Substitution-Based Analysis of Structural Novelty for Generative Models of Materials

Code and analysis for the paper "Substitution-Based Analysis of Structural Novelty for Generative Models of Materials."

xtaledit evaluates whether crystals from generative models go beyond elemental substitution in known MP20 training structures.

Novelty classification

Each generated crystal is assigned to one of three classes:

Class	Meaning
Duplicate	Matches an MP20 training structure with `pymatgen`'s `StructureMatcher`.
Substituted	Is reproduced by substituting elements in a selected training structure and relaxing it.
Unmatched	Is not reproduced by the substitution-based workflow.

Workflow

For each generated crystal, the pipeline:

Relaxes the generated structure with MACE-MPA-0, applies primitive-cell and Niggli reduction, checks composition validity with SMACT, and computes energy above the Materials Project convex hull.
Searches the MP20 training set for direct StructureMatcher matches.
For non-Duplicates, selects structurally similar training crystals using two complementary criteria:
- anonymous lattice-and-site matching with StructureMatcher;
- matching space groups and Wyckoff-label multisets.
Ranks candidates by mean modified Pettifor-scale distance between mapped elements and retains the top k=3 from each structural criterion.
Substitutes the candidate elements, relaxes each candidate once with MACE-MPA-0, and compares the relaxed structures with the generated crystal.

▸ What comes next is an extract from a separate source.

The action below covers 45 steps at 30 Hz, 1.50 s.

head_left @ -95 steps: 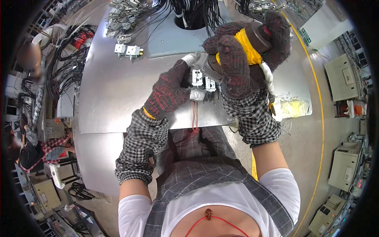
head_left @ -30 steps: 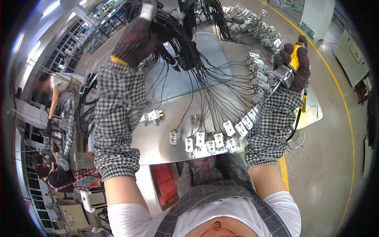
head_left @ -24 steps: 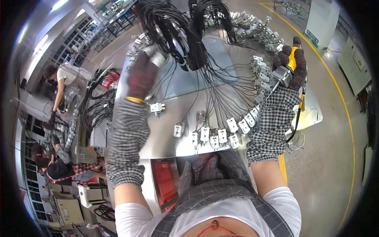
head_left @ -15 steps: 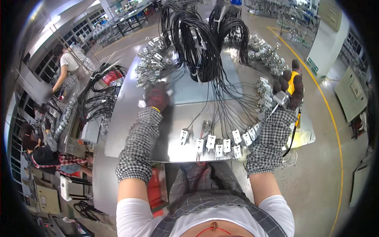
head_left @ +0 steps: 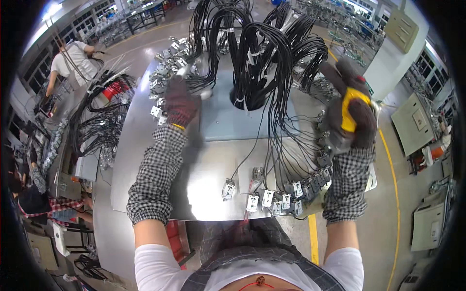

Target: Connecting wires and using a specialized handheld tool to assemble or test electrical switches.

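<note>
While the left hand rests among small connectors, grip unclear; the right hand grip clasps a yellow tool.

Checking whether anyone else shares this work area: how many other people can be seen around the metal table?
2. One person stands at the far left by a bench; another sits low at the left edge. More may be hidden.

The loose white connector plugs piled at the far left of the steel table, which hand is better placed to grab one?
Left. The left hand is stretched out right beside that pile of connector plugs, while the right hand is gripping a yellow tool over at the table's right edge.
</note>
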Motion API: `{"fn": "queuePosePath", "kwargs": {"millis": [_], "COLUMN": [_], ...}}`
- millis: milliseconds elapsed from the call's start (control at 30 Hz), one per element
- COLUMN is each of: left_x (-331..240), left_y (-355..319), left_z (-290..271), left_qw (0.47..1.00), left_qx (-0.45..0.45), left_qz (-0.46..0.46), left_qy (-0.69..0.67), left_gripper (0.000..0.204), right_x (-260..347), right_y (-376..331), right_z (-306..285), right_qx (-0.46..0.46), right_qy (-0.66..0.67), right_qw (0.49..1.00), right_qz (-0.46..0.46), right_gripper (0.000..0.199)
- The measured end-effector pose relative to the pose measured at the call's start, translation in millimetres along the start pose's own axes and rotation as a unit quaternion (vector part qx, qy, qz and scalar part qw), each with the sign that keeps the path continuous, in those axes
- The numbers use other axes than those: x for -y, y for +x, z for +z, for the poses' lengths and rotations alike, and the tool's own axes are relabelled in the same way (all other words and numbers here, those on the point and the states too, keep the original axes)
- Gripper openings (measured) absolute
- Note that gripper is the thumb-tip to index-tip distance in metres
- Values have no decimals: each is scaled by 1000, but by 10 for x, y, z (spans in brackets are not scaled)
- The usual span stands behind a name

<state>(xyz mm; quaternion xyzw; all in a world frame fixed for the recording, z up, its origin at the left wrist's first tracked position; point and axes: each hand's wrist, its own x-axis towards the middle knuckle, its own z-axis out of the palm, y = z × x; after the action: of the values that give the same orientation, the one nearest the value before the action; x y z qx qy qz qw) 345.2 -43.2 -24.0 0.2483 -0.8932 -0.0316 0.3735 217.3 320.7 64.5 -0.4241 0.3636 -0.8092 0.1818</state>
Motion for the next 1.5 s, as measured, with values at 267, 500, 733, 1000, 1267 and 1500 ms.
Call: {"fn": "queuePosePath", "kwargs": {"millis": [267,500,733,1000,1267,1500], "left_x": [-108,-285,-358,-195,-1295,-1723], "left_y": [468,623,635,692,219,-228], "left_z": [354,967,717,60,-1805,-2101], "left_qw": [988,978,959,977,669,613], "left_qx": [19,128,250,134,71,110], "left_qz": [-46,-79,-68,-19,-41,57], "left_qy": [-148,-146,-119,-164,-739,-780], "left_gripper": [87,64,85,71,52,61], "right_x": [-902,-674,409,1000,677,446], "right_y": [1142,776,133,-144,-141,-92], "right_z": [-419,302,755,762,848,1152], "right_qx": [268,79,-7,98,120,193], "right_qy": [-424,86,176,33,63,19], "right_qw": [865,979,981,994,989,977], "right_qz": [-27,165,-79,-31,-58,-85], "right_gripper": [68,72,79,70,59,65]}}
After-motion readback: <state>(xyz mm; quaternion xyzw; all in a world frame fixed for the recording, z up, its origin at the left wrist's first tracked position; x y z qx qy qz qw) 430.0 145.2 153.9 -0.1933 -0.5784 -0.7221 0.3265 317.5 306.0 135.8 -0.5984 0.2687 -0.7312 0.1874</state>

The seven pipeline scripts under scripts/ (excluding upload_hf_dataset.py) implement preprocessing, direct matching, the two candidate-selection methods, substitution, relaxation, and the final match check. The ordered YAML files in configs/crystalite/ provide a complete Crystalite example.

Repository layout

configs/                  Pipeline configurations
scripts/                  Executable preprocessing and matching stages
src/                      Matching, substitution, energy, and utility code
notebooks/journal.ipynb   All manuscript figures and analysis tables

input/
├── gen/
│   ├── raw/              Generated structures
│   └── preprocessed/     Relaxed, filtered, and reduced structures
├── train/
│   ├── raw/              MP20 training data
│   └── preprocessed/     Reduced training structures
└── icsd/                 Licensed ICSD-derived inputs; not publicly distributed

results/
├── raw/                  Pipeline outputs and intermediate artifacts
└── analysis/journal/     Manuscript figures, tables, and example structures

input/, results/, and notebook caches are intentionally excluded from the Git repository.

Setup

Python 3.12 is required.

uv venv
source .venv/bin/activate
uv sync --group dev

The lock file selects CUDA 12.8 PyTorch wheels. The configured pipeline is intended for CUDA-capable hardware because preprocessing and substituted structure relaxation use MACE-MPA-0. The first MACE run may download model weights.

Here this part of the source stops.